Xojo1BRC (Xojo One Billion Row Challenge)

Kem_Tekinay · October 25, 2024, 1:22pm

I guess we’ll find out.

Mike_D · October 25, 2024, 2:49pm

Very good work. I’m confused though - why are any locks required at all?

Wouldn’t it be possible to completely segregate each thread like this:

Thread 1 : reads first 1/N bytes of data file into its own memory block, processes it
Thread 2 : reads second 1/N bytes… processes it
Thread N : reads final 1/N bytes… processes it

Each thread then does a call to Thread.AddInterfaceUpdate, passing a Dictionary of its results. Each dictionary will have 413 entries. The final step is just adding these up, which will take basically zero time and doesn’t need to be done in a thread at all.

Mike_D · October 25, 2024, 2:53pm

The official list specifies a certain Intel processor and uses at max 8 threads. I’m guessing what we are seeing is using more than 8 threads and may be running on an Apple Silicon CPU, which would be cheating (a little bit).

Still very exciting to see

kevin_g · October 25, 2024, 2:55pm

These are probably locks in the Xojo framework when dealing with memory management.

Mike_D · October 25, 2024, 3:01pm

I looked at Kem’s code (the Optimization_KemTekinay_MT module) and it looks like it is using Semaphores to coordinate across threads, e.g.

RowsSemaphore.Signal
self.Rows = self.Rows + nRows
logProgress "Reading row " + Str(self.Rows)
RowsSemaphore.Release

While I believe that this specific 1BRC algorithm could be done without that cross-thread synchronization, a major goal of this exercise is exercising the new Xojo Preemptive threads, so it’s great that Kem is doing that!

Kem_Tekinay · October 25, 2024, 3:06pm

The rules limit us to eight threads. And the locks are internal to the framework.

Mike_D · October 25, 2024, 3:12pm

Looking at @Kem_Tekinay 's latest code, I see some nice improvements from my last (md_5) version:

I used a function to parse the temperature data; Kem’s version has inlined it so no function call is needed.
I used a separate hash function : Kem has inlined it - and looks like a faster algorithm(?)
my custom Dictionary uses “open hashing with linear search”, his uses “closed hashing” with an array. The difference is “what do you do when two station names hash to the same bucket index?”

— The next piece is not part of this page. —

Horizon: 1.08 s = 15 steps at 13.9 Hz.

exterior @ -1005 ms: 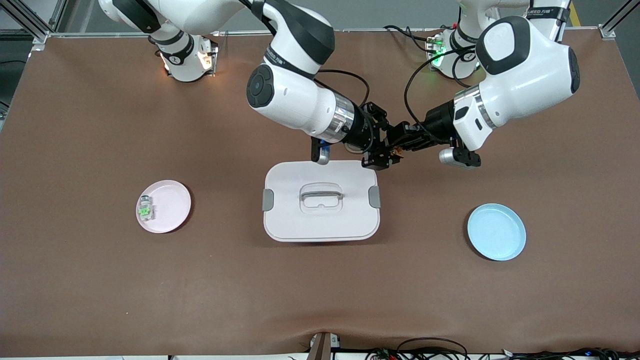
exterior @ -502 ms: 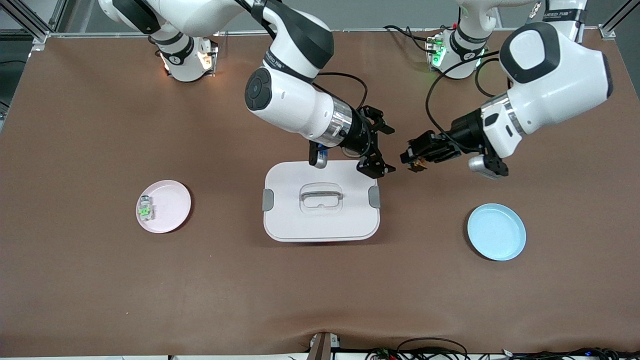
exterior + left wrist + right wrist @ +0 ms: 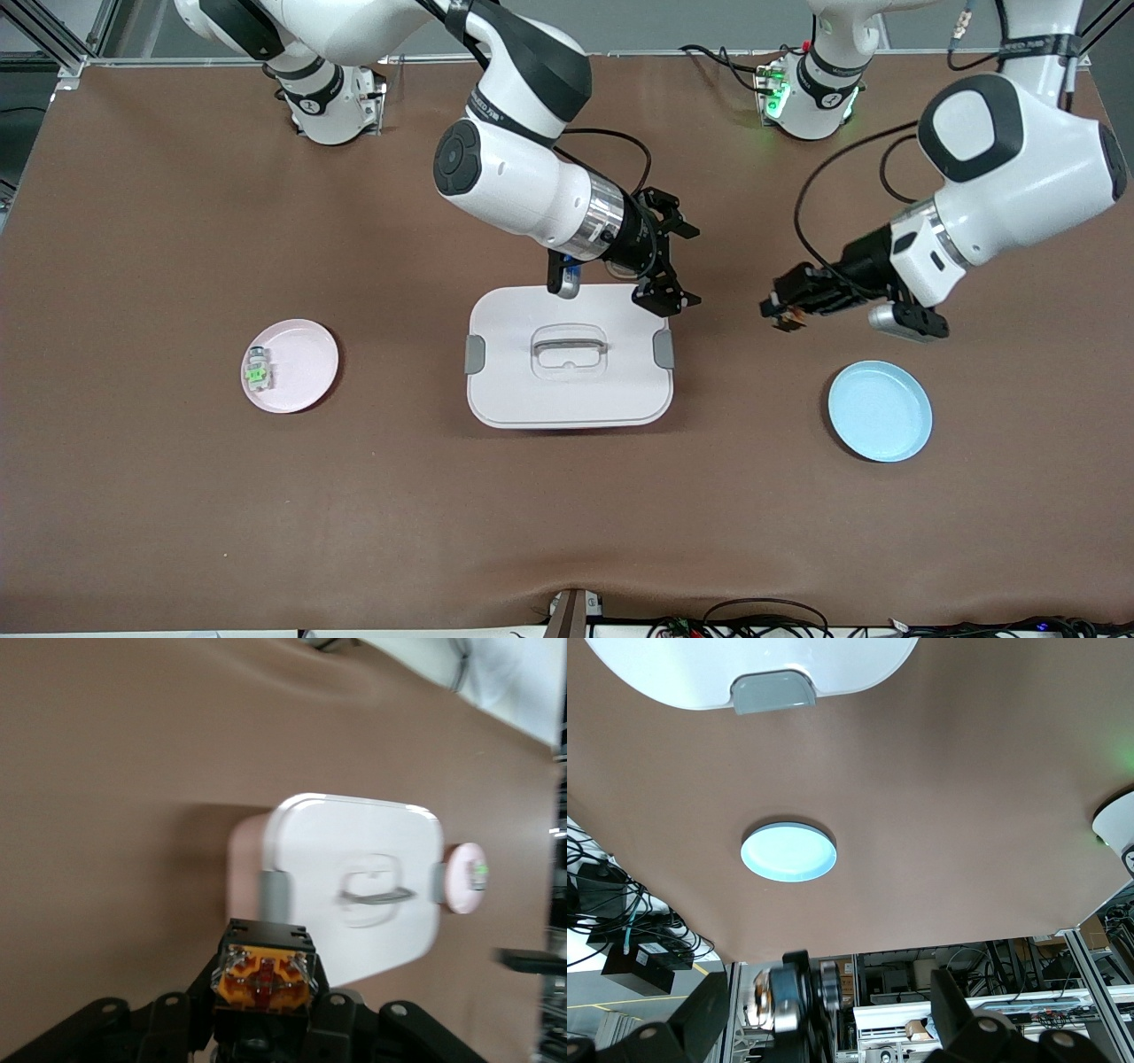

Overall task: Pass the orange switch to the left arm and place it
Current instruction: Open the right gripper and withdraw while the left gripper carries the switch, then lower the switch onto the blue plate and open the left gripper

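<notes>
The orange switch [image 3: 788, 320] is gripped in my left gripper [image 3: 783, 311], which is shut on it over bare table between the box [image 3: 567, 394] and the blue plate [image 3: 880, 410]. In the left wrist view the orange switch [image 3: 263, 974] sits between the fingers, its orange face showing, with the box [image 3: 354, 859] lying past it. My right gripper [image 3: 680, 264] is open and empty above the box's corner at the left arm's end. In the right wrist view my right gripper [image 3: 831, 997] stands wide open over the table, with the box's latch [image 3: 772, 693] and the blue plate [image 3: 788, 852] in sight.
A pink plate [image 3: 306, 363] toward the right arm's end carries a pale switch with a green centre [image 3: 257, 372]. The pink plate also shows in the left wrist view [image 3: 462, 877]. Both arm bases stand along the table's back edge.
My right gripper opened and let go of the orange switch. My left gripper, shut on it, carried it away from the box toward the blue plate. The right arm stayed in place.
</notes>
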Tool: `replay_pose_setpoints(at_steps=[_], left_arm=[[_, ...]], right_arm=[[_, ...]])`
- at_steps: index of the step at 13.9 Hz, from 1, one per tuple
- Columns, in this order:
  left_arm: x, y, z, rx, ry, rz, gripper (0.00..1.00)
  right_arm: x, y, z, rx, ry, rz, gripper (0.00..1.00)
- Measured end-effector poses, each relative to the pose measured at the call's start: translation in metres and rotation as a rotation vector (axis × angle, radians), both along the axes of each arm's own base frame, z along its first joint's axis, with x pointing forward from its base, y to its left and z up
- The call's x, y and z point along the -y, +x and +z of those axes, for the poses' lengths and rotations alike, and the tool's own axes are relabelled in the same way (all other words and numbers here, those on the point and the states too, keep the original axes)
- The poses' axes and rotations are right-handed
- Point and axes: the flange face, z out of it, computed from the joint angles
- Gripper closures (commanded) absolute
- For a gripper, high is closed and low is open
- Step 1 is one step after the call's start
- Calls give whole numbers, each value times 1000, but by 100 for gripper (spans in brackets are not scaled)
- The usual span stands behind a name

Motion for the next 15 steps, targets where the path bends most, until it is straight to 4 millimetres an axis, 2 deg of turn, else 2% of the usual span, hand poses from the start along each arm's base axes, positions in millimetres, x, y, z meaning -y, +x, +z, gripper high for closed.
replay_pose_setpoints(at_steps=[3,6,11,15], left_arm=[[-39,18,-37,19,117,-96,100],[-69,36,-75,38,265,-256,100],[-90,67,-123,98,467,-577,100],[-103,88,-164,232,518,-872,100]], right_arm=[[7,5,-3,48,-20,67,0],[24,17,-6,160,-45,220,0],[47,32,-11,364,-64,473,0],[79,42,-21,552,-119,834,0]])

In open hashing with linear search:

keep checking the next bucket until you find an open one

In closed hashing:

each bucket is actually a collection (some algorithms use a Linked List, but Kem’s is just using an array). Simply add the item to the array

Rick_Araujo · October 25, 2024, 3:27pm

You don’t read the same complex source (as a file) at the same time or some crash or side effect will arise, a synchronization, waiting queue, must exist; for example.

Hardly you do any task sharing any resource without using some locking. The operation must be “atomic”, i.e. unable of being interrupted during the operation and the control being passed to another thread without completing the entire consistent bit of task.

Mike_D · October 25, 2024, 3:32pm

My hunch is that with read-only access to a file, the OS handles this for us.

For example there’s zero problem with multiple different Processes reading from the same file.

I would assume that it’s true if multiple Threads within the same process are doing the same. But I would also assume that you need to use separate objects, e.g. each thread needs to open the file itself and create its own BinaryStream, rather than trying to share one BinaryStream across threads.

As I say, it’s a hunch, so I may be wrong.

Rick_Araujo · October 25, 2024, 3:34pm

It handles sending you error conditions. Exceptions. When what you said it to do is in some broken condition.

Rick_Araujo · October 25, 2024, 3:51pm

That’s one possible abstraction. Due to isolation. Each thread owns a “complex structure” taking care of the read-only resource, so no “current seek position” overlaps, for example, would occur. Opening the same file from multiple places from the same process is a possibility, that depends of the ability of the underlying OS. I guess most, if not all, allows that depending only on the mode set at low level.

Mike_D · October 25, 2024, 4:38pm

I’m testing out my own version using Preemptive threading. In my version, I’m using zero Semaphores or CriticalSections while the data is being processed (saving that for the very end step).

I’m basically seeing the same as Kem, and my 8 thread version, which should be 8x14 = 112x as fast as baseline, is running about 1x baseline, which means each thread is running at 1% speed (one-one hundredth as fast as it should)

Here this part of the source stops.